Task goal
Please transcribe exactly, and only, the lines of the data below between the line holding "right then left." and the line holding "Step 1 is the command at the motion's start", inclusive.

Records supplied
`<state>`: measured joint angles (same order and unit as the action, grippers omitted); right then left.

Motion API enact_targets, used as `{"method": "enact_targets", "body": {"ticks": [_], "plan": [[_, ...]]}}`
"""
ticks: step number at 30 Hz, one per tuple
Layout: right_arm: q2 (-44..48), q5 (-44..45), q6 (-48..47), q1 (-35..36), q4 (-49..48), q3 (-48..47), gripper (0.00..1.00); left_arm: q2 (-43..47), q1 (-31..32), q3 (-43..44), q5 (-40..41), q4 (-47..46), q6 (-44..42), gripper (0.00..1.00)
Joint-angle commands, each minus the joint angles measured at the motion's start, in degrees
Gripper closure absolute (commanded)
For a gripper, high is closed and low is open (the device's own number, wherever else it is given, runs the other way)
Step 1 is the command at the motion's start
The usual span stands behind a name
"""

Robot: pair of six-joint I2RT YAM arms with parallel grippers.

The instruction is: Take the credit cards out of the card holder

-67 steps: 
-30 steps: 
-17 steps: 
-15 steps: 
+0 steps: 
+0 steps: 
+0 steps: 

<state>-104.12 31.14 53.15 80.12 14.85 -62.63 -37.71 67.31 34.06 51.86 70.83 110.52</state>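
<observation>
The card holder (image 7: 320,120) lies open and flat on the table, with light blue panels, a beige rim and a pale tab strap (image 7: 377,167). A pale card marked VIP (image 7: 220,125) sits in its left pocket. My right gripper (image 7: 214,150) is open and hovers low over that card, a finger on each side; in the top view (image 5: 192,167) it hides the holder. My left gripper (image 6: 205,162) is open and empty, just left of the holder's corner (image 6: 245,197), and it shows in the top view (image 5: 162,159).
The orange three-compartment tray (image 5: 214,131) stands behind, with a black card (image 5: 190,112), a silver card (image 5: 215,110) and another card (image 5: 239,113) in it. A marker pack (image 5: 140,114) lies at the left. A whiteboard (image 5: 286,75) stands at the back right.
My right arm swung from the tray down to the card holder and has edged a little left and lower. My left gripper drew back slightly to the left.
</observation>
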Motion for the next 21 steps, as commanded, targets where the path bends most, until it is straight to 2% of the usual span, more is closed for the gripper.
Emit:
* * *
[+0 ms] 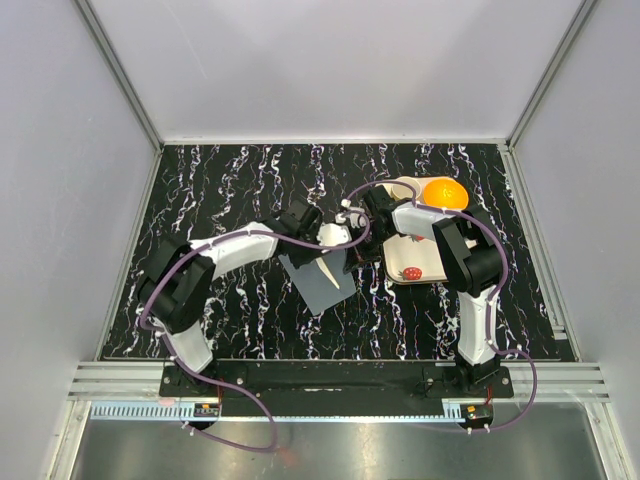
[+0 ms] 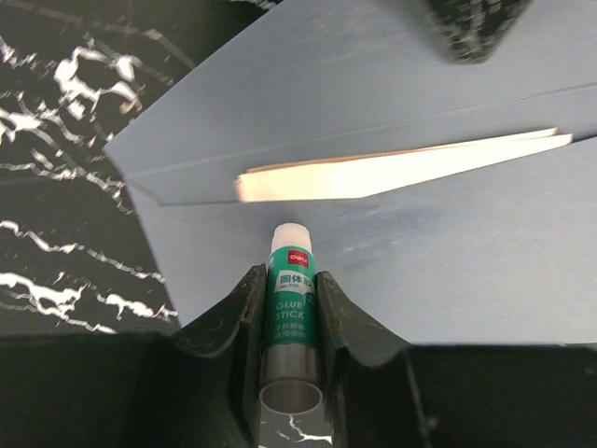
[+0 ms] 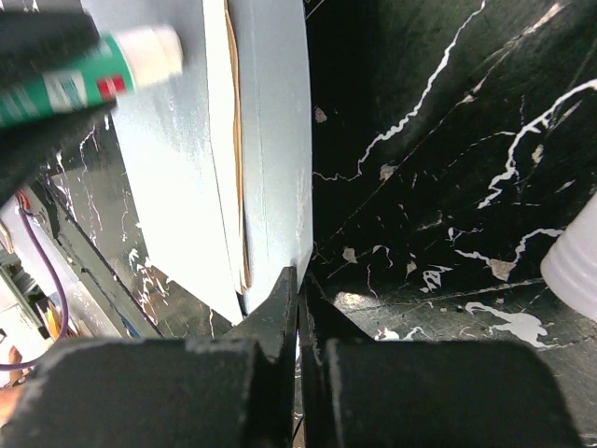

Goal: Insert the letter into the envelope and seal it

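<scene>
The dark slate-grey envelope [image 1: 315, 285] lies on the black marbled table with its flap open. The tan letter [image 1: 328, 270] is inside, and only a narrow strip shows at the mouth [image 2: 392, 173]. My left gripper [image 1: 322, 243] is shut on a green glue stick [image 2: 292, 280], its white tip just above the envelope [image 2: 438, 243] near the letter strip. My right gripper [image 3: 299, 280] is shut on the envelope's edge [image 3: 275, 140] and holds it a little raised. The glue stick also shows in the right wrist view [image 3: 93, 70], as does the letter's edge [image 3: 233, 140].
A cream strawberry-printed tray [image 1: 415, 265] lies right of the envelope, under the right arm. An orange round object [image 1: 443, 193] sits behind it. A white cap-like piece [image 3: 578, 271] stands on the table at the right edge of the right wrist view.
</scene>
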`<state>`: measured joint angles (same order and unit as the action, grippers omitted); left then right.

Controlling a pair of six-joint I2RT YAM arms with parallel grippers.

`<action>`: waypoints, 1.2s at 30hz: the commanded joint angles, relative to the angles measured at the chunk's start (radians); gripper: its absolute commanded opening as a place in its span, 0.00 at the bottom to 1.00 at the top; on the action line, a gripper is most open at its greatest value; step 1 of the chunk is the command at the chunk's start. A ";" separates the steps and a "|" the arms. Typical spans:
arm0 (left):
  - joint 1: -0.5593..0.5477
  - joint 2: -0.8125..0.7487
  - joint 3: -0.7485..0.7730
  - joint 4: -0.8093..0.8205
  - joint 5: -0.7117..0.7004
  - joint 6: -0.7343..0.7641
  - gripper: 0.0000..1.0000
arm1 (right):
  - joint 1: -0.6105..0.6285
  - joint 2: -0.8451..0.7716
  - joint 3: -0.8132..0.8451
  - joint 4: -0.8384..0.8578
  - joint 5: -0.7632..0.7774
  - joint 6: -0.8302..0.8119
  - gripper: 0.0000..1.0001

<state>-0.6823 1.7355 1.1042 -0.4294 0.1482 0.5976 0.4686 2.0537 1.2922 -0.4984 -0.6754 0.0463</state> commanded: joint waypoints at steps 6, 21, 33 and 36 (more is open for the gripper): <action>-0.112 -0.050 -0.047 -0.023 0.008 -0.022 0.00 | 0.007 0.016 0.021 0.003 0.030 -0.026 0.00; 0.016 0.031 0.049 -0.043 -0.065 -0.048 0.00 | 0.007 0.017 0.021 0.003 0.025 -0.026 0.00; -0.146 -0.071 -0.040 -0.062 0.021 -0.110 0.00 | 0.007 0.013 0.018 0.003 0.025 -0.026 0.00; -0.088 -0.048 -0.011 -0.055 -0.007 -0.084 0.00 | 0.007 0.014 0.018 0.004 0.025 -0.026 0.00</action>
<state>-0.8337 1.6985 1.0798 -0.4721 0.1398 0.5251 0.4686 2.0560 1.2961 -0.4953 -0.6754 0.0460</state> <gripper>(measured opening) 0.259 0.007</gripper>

Expected output
`<state>`: measured joint angles (same order and unit as the action, grippers omitted); right then left.

Motion API enact_targets, used as `{"method": "enact_targets", "body": {"ticks": [_], "plan": [[_, ...]]}}`
"""
ticks: step number at 30 Hz, one per tuple
Layout: right_arm: q2 (-44..48), q5 (-44..45), q6 (-48..47), q1 (-35..36), q4 (-49..48), q3 (-48..47), gripper (0.00..1.00); left_arm: q2 (-43..47), q1 (-31..32), q3 (-43..44), q5 (-40..41), q4 (-47..46), q6 (-44..42), gripper (0.00..1.00)
Joint-angle commands, each minus the joint angles measured at the motion's start, in degrees
Gripper closure absolute (commanded)
For a gripper, high is closed and low is open (the device's own number, wherever else it is given, runs the other way)
Step 1 is the command at the motion's start

This finishes the response to the exercise.